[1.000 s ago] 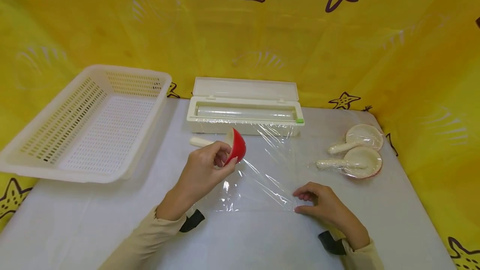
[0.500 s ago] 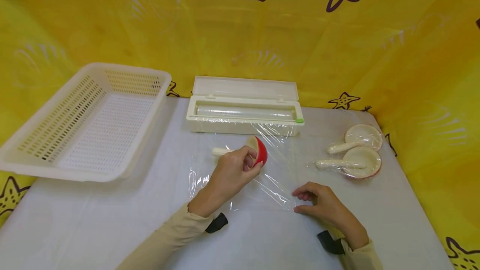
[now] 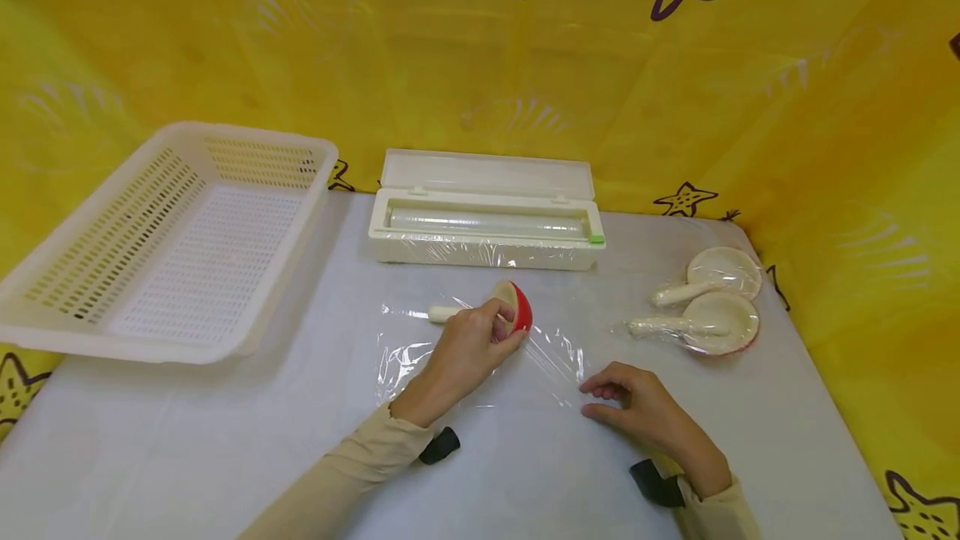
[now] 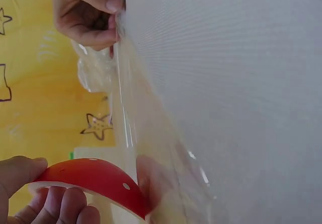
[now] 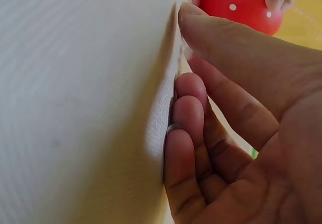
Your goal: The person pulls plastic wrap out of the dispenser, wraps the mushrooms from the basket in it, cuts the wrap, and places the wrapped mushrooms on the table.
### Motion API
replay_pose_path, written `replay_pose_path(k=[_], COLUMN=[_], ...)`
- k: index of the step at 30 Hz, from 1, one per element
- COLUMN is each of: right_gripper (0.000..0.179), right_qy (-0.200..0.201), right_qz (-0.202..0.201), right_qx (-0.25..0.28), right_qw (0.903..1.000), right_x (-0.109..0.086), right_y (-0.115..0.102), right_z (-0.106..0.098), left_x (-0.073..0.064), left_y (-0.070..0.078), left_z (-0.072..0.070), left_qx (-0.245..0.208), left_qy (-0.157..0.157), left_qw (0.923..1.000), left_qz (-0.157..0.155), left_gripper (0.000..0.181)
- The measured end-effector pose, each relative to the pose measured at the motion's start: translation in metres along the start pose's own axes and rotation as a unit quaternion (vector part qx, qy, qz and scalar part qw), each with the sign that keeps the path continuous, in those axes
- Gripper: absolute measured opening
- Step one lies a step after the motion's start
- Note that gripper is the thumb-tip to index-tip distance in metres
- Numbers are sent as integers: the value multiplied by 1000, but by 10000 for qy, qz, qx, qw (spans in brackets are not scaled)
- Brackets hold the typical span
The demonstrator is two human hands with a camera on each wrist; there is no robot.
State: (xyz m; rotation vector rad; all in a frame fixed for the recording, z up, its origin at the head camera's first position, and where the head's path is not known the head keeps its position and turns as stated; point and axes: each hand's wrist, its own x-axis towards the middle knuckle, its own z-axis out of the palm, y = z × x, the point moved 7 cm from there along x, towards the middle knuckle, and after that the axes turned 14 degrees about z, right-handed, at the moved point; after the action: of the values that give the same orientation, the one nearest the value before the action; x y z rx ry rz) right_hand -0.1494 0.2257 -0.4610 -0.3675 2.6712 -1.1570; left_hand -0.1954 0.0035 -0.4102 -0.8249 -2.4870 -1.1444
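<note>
My left hand [image 3: 462, 354] pinches the rim of a ladle [image 3: 522, 307], thumb outside and fingers inside the bowl. The ladle is red with white dots outside and cream inside; its short cream handle [image 3: 442, 315] points left. It is tilted low above a clear sheet of cling film [image 3: 401, 365] spread on the table. My right hand [image 3: 645, 402] rests at the film's near right corner, its thumb and index fingertip apart there. In the right wrist view, the other fingers [image 5: 188, 113] lie bent against the white surface.
A cling film dispenser [image 3: 483, 252] stands at the back, lid raised, roll inside. Two similar ladles [image 3: 723, 322] wrapped in film lie at the right. A white perforated basket [image 3: 247, 340] occupies the left. Yellow patterned cloth [image 3: 480, 48] hangs behind and on the right.
My left hand has carried the ladle right and lower over the film. The film's bright streaks toward the dispenser have faded, and its reflections have shifted. The right hand has barely moved.
</note>
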Motion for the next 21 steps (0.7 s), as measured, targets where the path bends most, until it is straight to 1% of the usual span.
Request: replay_pose_path(k=[3, 6, 11, 17, 21], right_gripper=[23, 22, 21, 20, 19], right_qy=[69, 80, 9, -107, -119], right_qz=[-130, -131, 14, 210, 240], right_qx=[18, 6, -82, -220, -217], right_qw=[9999, 9999, 10000, 9995, 9994], right_x=[-1, -1, 0, 0, 0], right_y=[-2, -3, 2, 5, 4], right_z=[0, 1, 4, 6, 5], left_x=[0, 1, 0, -2, -3], left_y=[-2, -4, -7, -8, -8], left_z=[1, 2, 5, 8, 10], left_qx=[-30, -115, -185, -242, -298], left_qy=[-42, -175, -407, -592, -666], left_qw=[10000, 9996, 9982, 9970, 9963], left_qz=[-62, -208, -392, -430, -448], left_gripper=[17, 21, 26, 28, 28])
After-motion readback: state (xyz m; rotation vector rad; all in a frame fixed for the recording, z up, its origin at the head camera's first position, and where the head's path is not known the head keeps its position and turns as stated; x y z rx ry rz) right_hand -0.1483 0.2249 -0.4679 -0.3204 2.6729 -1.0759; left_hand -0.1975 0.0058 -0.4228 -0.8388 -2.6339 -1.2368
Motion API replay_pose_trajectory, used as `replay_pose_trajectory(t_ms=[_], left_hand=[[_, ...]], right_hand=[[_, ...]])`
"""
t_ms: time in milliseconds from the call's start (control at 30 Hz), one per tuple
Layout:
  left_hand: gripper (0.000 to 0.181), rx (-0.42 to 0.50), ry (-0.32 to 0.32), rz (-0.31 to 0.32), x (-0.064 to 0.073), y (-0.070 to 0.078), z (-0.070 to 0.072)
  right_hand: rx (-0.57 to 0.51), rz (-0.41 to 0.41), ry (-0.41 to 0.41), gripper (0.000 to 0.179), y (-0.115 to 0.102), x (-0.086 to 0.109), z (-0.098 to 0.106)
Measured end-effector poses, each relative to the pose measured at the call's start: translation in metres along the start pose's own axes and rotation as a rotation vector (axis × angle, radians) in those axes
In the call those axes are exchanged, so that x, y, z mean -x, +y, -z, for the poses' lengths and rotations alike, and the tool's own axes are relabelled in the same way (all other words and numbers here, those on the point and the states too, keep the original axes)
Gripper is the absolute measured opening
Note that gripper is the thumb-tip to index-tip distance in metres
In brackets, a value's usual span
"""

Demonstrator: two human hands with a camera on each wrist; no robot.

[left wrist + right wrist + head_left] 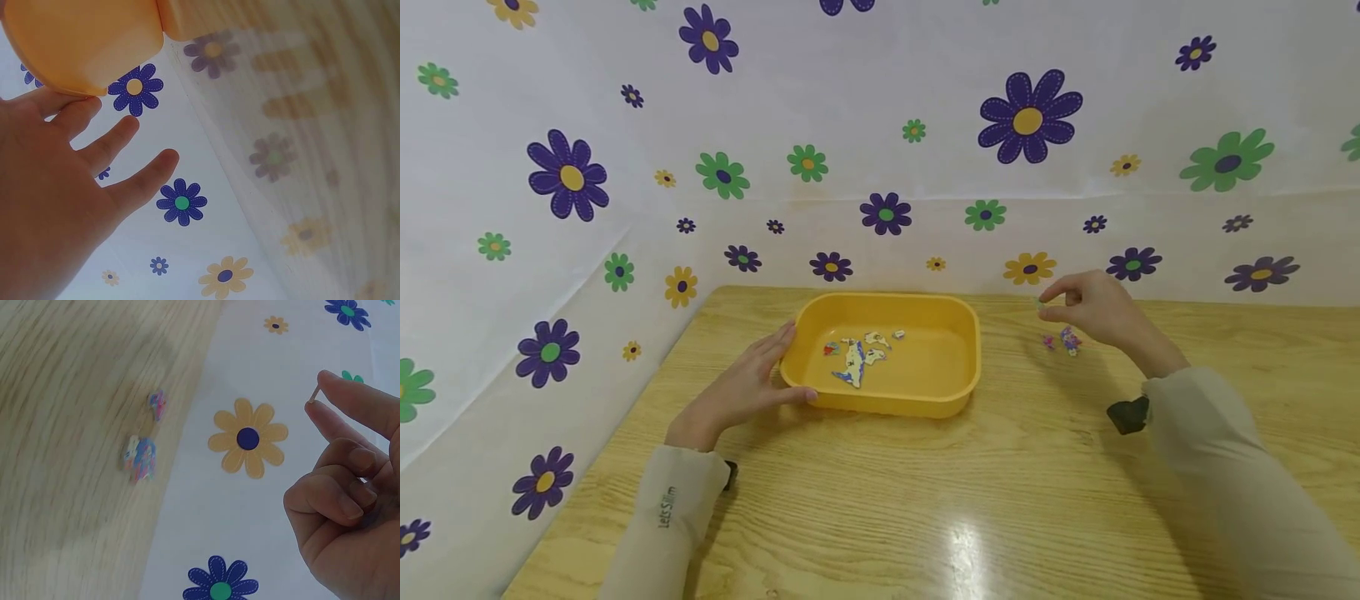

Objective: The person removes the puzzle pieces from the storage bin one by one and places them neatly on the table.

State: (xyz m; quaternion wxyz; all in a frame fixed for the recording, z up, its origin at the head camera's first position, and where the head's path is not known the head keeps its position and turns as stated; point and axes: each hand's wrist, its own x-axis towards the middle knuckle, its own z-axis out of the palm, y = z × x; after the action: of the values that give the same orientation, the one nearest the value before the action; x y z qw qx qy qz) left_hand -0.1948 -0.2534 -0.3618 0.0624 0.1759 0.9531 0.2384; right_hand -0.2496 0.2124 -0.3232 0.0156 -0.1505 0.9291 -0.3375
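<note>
Wood table [865,492]. Yellow tray [895,406] on it. Left sleeve [658,517] print looks like "LetsSlim". Left hand [741,383] touches tray's left end, fingers straight. Right hand [1093,308] over table, right of tray. Pieces [854,364] in tray; colourful bits [1070,339] below right hand. Tiny chip [315,394] pinched between right thumb and index.

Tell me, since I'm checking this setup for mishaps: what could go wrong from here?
The tiny piece that the right hand pinches might slip and drop. The left hand touches the yellow tray, so a nudge could slide the loose pieces inside. The colourful bits on the table lie near the right hand and might get brushed aside.
</note>
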Motion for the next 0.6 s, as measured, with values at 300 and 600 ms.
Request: replay_pose_trajectory(t_ms=[300,600], left_hand=[[0.112,0.015,0.002,-0.001,0.001,0.002,0.001],[0.112,0.016,-0.004,0.004,0.002,0.004,0.002]], right_hand=[[0.026,0.000,0.005,0.030,0.019,0.007,0.004],[0.090,0.006,0.019,0.031,0.042,0.014,0.008]])
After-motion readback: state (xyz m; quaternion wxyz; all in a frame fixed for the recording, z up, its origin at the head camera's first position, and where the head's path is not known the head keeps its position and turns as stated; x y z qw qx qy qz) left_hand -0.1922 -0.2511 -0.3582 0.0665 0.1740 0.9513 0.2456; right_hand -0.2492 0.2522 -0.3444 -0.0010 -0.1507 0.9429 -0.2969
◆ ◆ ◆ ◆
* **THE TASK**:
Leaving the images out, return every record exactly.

* **WRITTEN RESPONSE**:
[1.000 s ago] 
[0.500 s ago] 
[now] 
[now] 
[now] 
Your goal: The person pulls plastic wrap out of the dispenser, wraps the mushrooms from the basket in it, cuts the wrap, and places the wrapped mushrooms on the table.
### Motion API
replay_pose_path, written `replay_pose_path(k=[_], COLUMN=[_], ...)`
- k: index of the step at 30 Hz, from 1, one per element
- COLUMN is each of: right_gripper (0.000..0.179), right_qy (-0.200..0.201), right_qz (-0.202..0.201), right_qx (-0.25..0.28), right_qw (0.903..1.000), right_x (-0.109..0.086), right_y (-0.115..0.102), right_z (-0.106..0.098), left_x (-0.073..0.064), left_y (-0.070..0.078), left_z (-0.072..0.070), left_qx (-0.245..0.208), left_qy (-0.157..0.157), left_qw (0.923..1.000), left_qz (-0.157..0.155), left_gripper (0.000..0.181)
- The measured end-effector pose, each relative to the pose measured at the motion's start: translation in metres along the start pose's own axes and rotation as a unit quaternion (vector part qx, qy, qz and scalar part qw), each with the sign that keeps the path continuous, in those axes
- Gripper: absolute measured opening
- Step one lies a step after the motion's start
- Note that gripper is the thumb-tip to index-tip distance in metres
- Numbers are sent as integers: the value multiplied by 1000, but by 10000 for qy, qz, qx, qw (spans in brackets are not scaled)
- Brackets hold the typical span
The demonstrator is two human hands with a camera on each wrist; there is no robot.
State: (xyz m; rotation vector rad; all in a frame fixed for the recording, z up, its origin at the head camera's first position, and where the head's path is not known the head keeps its position and turns as stated; point and axes: each hand's wrist, its own x-axis towards the middle knuckle, its own z-axis out of the palm, y = z × x, the point moved 7 cm from there along x, towards the middle knuckle, and after that the axes turned 14 degrees about z, right-handed, at the moved point; after the action: of the values that give the same orientation, the one nearest the value before the action; x y z rx ry rz) right_hand -0.1494 0.2257 -0.4610 -0.3675 2.6712 -1.1570; left_hand -0.1954 0.0035 -0.4102 -0.8249 -2.4870 -1.1444
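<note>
My left hand [image 3: 462, 354] pinches the rim of a ladle [image 3: 522, 307], thumb outside and fingers inside the bowl. The ladle is red with white dots outside and cream inside; its short cream handle [image 3: 442, 315] points left. It is tilted low above a clear sheet of cling film [image 3: 401, 365] spread on the table. My right hand [image 3: 645, 402] rests at the film's near right corner, its thumb and index fingertip apart there. In the right wrist view, the other fingers [image 5: 188, 113] lie bent against the white surface.
A cling film dispenser [image 3: 483, 252] stands at the back, lid raised, roll inside. Two similar ladles [image 3: 723, 322] wrapped in film lie at the right. A white perforated basket [image 3: 247, 340] occupies the left. Yellow patterned cloth [image 3: 480, 48] hangs behind and on the right.
My left hand has carried the ladle right and lower over the film. The film's bright streaks toward the dispenser have faded, and its reflections have shifted. The right hand has barely moved.
</note>
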Motion for the next 21 steps (0.7 s), as measured, targets where the path bends most, until it is straight to 1% of the usual span.
Request: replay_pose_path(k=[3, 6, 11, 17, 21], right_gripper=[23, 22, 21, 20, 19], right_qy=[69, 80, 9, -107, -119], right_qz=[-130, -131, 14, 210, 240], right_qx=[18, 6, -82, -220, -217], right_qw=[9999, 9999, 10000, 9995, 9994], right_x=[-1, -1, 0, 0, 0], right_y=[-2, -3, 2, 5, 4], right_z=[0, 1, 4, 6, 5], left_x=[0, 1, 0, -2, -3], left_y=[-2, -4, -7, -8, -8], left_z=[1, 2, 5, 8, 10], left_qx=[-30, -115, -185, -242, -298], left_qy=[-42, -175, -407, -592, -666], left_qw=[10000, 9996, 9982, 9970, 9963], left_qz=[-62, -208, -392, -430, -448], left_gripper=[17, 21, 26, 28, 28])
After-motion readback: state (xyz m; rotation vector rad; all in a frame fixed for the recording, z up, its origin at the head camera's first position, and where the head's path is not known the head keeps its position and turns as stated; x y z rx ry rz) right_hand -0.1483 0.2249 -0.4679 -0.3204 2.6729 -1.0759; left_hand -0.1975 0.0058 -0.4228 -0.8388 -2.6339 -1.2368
Motion API replay_pose_trajectory, used as `replay_pose_trajectory(t_ms=[_], left_hand=[[_, ...]], right_hand=[[_, ...]])`
"""
t_ms: time in milliseconds from the call's start (control at 30 Hz), one per tuple
Layout:
  left_hand: gripper (0.000 to 0.181), rx (-0.42 to 0.50), ry (-0.32 to 0.32), rz (-0.31 to 0.32), x (-0.064 to 0.073), y (-0.070 to 0.078), z (-0.070 to 0.072)
  right_hand: rx (-0.57 to 0.51), rz (-0.41 to 0.41), ry (-0.41 to 0.41), gripper (0.000 to 0.179), y (-0.115 to 0.102), x (-0.086 to 0.109), z (-0.098 to 0.106)
Measured end-effector poses, each relative to the pose measured at the call's start: translation in metres along the start pose's own axes and rotation as a rotation vector (axis × angle, radians) in those axes
In the call those axes are exchanged, so that x, y, z mean -x, +y, -z, for the poses' lengths and rotations alike, and the tool's own axes are relabelled in the same way (all other words and numbers here, those on the point and the states too, keep the original axes)
Gripper is the absolute measured opening
Note that gripper is the thumb-tip to index-tip distance in metres
In brackets, a value's usual span
"""

Demonstrator: two human hands with a camera on each wrist; no robot.

[left wrist + right wrist + head_left] 

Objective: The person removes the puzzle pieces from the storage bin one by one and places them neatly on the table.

State: (xyz m; quaternion wxyz; all in a frame fixed for the recording, z up, its origin at the head camera's first position, and where the head's path is not known the head keeps its position and turns as stated; point and axes: each hand's wrist, its own x-axis towards the middle knuckle, its own z-axis out of the palm, y = z × x; after the action: of the values that give the same orientation, the one nearest the value before the action; x y z qw qx qy qz) left_hand -0.1948 -0.2534 -0.3618 0.0624 0.1759 0.9531 0.2384; right_hand -0.2496 0.2124 -0.3232 0.0156 -0.1505 0.9291 -0.3375
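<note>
Wood table [865,492]. Yellow tray [895,406] on it. Left sleeve [658,517] print looks like "LetsSlim". Left hand [741,383] touches tray's left end, fingers straight. Right hand [1093,308] over table, right of tray. Pieces [854,364] in tray; colourful bits [1070,339] below right hand. Tiny chip [315,394] pinched between right thumb and index.

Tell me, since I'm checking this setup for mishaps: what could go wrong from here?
The tiny piece that the right hand pinches might slip and drop. The left hand touches the yellow tray, so a nudge could slide the loose pieces inside. The colourful bits on the table lie near the right hand and might get brushed aside.
</note>
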Motion for the next 0.6 s, as measured, with values at 300 and 600 ms.
Request: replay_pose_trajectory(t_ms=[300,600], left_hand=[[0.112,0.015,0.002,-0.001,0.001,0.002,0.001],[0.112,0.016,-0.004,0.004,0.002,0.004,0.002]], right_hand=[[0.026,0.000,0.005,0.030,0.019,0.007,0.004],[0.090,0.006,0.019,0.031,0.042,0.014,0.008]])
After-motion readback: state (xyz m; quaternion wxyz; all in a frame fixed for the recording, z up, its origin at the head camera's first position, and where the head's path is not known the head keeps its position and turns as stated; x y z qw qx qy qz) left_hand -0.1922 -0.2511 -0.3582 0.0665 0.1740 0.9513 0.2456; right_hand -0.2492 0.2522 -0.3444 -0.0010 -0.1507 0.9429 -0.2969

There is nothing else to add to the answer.